START INFORMATION PROVIDED

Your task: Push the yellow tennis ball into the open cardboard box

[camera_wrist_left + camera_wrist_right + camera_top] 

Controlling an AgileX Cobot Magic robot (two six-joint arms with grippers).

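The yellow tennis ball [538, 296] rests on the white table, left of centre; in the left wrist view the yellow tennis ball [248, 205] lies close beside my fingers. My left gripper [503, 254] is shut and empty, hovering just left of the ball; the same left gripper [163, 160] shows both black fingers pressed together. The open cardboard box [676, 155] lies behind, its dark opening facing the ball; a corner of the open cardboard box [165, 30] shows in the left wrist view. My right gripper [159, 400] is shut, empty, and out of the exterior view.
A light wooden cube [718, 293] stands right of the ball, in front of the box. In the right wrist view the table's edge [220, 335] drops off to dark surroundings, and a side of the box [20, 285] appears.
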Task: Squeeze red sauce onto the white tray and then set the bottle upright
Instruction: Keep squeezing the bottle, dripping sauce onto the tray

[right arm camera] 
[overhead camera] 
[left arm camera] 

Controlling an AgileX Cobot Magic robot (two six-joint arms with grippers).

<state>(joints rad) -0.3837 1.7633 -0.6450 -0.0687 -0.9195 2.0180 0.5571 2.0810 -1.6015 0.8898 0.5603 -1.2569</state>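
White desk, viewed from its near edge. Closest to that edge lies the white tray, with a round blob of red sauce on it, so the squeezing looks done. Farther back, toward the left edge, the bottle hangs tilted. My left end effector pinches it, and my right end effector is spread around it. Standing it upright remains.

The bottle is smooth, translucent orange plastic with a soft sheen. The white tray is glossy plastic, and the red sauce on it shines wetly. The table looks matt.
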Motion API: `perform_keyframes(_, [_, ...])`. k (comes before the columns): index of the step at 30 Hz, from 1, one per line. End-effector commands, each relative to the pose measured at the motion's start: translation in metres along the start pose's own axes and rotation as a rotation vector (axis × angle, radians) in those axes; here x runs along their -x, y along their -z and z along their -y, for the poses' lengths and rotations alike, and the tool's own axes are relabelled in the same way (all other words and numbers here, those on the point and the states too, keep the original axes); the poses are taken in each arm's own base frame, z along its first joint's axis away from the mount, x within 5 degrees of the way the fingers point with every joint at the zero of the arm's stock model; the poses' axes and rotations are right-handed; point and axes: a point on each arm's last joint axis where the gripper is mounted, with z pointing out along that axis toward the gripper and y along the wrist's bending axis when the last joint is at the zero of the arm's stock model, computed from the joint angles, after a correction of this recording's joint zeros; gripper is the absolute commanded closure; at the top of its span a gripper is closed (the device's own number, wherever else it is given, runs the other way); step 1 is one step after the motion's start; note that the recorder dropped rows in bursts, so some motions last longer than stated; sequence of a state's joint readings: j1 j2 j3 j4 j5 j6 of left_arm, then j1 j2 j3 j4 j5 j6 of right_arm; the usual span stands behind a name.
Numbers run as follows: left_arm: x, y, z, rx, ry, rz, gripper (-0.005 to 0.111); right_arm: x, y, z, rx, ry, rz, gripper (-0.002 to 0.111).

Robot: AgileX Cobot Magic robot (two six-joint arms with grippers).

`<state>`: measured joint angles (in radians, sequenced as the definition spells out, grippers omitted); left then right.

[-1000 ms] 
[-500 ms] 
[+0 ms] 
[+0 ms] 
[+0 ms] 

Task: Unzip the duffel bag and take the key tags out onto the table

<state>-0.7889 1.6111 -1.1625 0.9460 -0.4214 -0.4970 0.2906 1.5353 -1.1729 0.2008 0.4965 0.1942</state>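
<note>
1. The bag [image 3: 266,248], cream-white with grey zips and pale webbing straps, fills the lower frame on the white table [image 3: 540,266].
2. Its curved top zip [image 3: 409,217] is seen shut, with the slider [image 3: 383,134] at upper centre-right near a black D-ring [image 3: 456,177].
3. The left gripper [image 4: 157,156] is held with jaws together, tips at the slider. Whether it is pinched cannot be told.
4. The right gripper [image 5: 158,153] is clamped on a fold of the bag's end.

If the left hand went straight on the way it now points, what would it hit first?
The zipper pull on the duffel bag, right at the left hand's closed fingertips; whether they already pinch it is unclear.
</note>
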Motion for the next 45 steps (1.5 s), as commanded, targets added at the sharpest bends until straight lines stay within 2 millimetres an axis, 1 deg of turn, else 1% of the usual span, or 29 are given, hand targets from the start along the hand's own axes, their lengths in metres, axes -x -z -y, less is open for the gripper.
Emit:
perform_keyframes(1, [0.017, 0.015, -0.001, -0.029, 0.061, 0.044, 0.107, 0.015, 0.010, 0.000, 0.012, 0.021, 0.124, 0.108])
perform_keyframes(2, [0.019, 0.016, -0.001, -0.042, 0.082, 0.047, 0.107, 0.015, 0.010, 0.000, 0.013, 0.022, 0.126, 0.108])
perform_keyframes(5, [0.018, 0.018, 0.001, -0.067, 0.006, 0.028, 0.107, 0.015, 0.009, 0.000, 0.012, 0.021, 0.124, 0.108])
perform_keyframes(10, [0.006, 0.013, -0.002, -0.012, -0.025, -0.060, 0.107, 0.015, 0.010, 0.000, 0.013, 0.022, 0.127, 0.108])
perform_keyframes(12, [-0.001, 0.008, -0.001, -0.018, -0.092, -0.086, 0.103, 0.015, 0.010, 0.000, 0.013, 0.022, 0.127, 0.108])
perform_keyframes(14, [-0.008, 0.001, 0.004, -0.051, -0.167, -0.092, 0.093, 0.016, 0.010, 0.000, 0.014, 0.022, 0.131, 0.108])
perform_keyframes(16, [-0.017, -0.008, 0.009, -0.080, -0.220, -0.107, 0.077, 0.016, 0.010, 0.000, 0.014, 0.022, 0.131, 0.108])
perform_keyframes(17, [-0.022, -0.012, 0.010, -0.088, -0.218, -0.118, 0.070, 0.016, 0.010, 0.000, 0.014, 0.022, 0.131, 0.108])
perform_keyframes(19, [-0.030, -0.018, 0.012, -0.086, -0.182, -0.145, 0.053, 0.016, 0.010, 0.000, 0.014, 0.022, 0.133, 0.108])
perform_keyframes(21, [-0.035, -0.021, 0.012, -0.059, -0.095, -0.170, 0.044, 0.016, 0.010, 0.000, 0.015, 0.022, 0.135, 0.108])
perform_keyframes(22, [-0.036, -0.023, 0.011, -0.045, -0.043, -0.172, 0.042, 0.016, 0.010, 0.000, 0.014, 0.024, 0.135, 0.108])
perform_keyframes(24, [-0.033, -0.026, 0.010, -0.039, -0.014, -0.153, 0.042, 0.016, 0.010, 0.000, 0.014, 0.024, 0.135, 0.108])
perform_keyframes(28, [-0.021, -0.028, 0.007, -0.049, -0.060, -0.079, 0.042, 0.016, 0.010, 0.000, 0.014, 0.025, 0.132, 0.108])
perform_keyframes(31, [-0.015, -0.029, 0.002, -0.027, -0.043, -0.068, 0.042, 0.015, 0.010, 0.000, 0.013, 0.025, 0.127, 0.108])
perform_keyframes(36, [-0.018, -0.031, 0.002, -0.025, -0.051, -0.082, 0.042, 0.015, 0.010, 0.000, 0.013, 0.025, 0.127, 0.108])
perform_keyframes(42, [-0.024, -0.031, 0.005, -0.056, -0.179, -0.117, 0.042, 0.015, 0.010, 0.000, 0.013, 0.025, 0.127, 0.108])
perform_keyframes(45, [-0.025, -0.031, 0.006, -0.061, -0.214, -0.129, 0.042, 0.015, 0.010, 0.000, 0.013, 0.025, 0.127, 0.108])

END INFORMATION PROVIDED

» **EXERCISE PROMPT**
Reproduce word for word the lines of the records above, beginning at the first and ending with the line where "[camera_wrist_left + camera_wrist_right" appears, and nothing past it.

» **RESULT**
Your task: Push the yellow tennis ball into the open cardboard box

[camera_wrist_left + camera_wrist_right + camera_top] 

What this exercise required has been given in full.